Si les brigades continuent à comporter principalement du personnel recruté localement (au sein duquel les Français musulmans occupent une place plus importante que par le passé), le phénomène inverse s'observe au sein des bureaux, en particulier en ce qui concerne les fonctionnaires de catégorie A, du simple fait de l'entrée en vigueur de statuts particuliers dérivés du statut général des fonctionnaires. A la fin des années cinquante, les affectations d'office, en Algérie, de jeunes fonctionnaires de catégorie A, généralement comme premier poste ont été nombreuses.

Bien entendu, les événements militaires qui ont marqué les dernières années de la souveraineté française ont eu des effets sur le fonctionnement du service des douanes au sein duquel coexistaient des fonctionnaires appartenant aux deux communautés.

Les événements de 1961 ont finalement entraîné le rapatriement quasi général des fonctionnaires en activité. Leur intégration automatique au sein des douanes métropolitaines a assuré aux intéressés une sécurité dont d'autres n'ont pas bénéficié, mais elle ne pouvait, bien entendu, et en dépit de la solidarité dont la corporation fit preuve en l'occurrence, suffire à rendre la situation indolore.

L'histoire de la douane d'Algérie a pris fin avec cet exode.

CONCLUSION.

Deux observations générales peuvent être dégagées de ce panorama rapide.

C'est avec difficulté que la Métropole a défini la politique douanière qu'elle entendaitmener en Algérie.

Sauf au cours du bref épisode libre-échangiste du Second Empire, la politique commerciale pratiquée a été marquée par un protectionnisme partagé par les milieux économiques les plus influents sur les deux bords de la Méditerranée. Le développement harmonieux de l'Algérie n'y a pas gagné et c'est tardivement que sont apparus les méfaits de cette politique.

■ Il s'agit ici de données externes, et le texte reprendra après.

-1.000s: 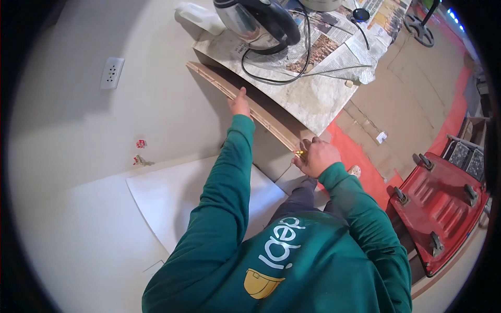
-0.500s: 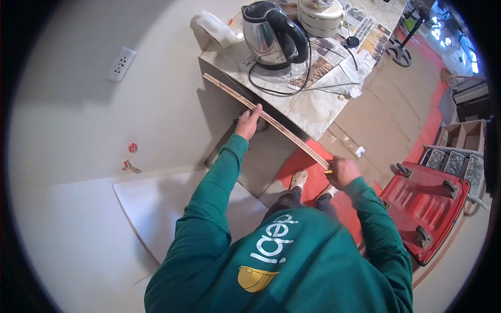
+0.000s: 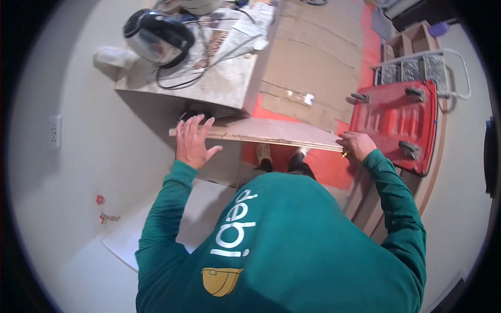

Dans ce contexte, une douane s'est constituée dont les caractéristiques mêlent à de fortes influences du modèle administratif métropolitain des singularités dans les domaines statutaire et organisationnel, singularités qui lui assurent une intéressante originalité.

SOURCES.

Comme il a été indiqué dans l'introduction, les sources bibliographiques relatives à l'histoire des douanes en Algérie sont trop anciennes pour être exploitables aujourd'hui.

En attendant l'éventuelle parution d'une étude contemporaine, il est possible de se référer aux ouvrages suivants qui ne sont pas spécifiques à la douane d'Algérie, mais y font allusion :

Jean Clinquart :

- L'administration des douanes en France sous la Restauration et la Monarchie de Juillet,
- L'administration des douanes en France de la révolution de 1848 à la Commune,
- L'administration des douanes en France sous la IIIe République (1871-1914)

Ouvrages publiés par l'Association pour l'histoire de l'administration des douanes, Ecole Nationale des douanes, 74, boulevard Bourdon, 92201, Neuilly-sur-Seine.

Ainsi que du même auteur :

- La Douane et les douaniers, Editions Tallandier, Paris, 1990.

Jean Clinquart
(Ancien directeur interrégional des douanes).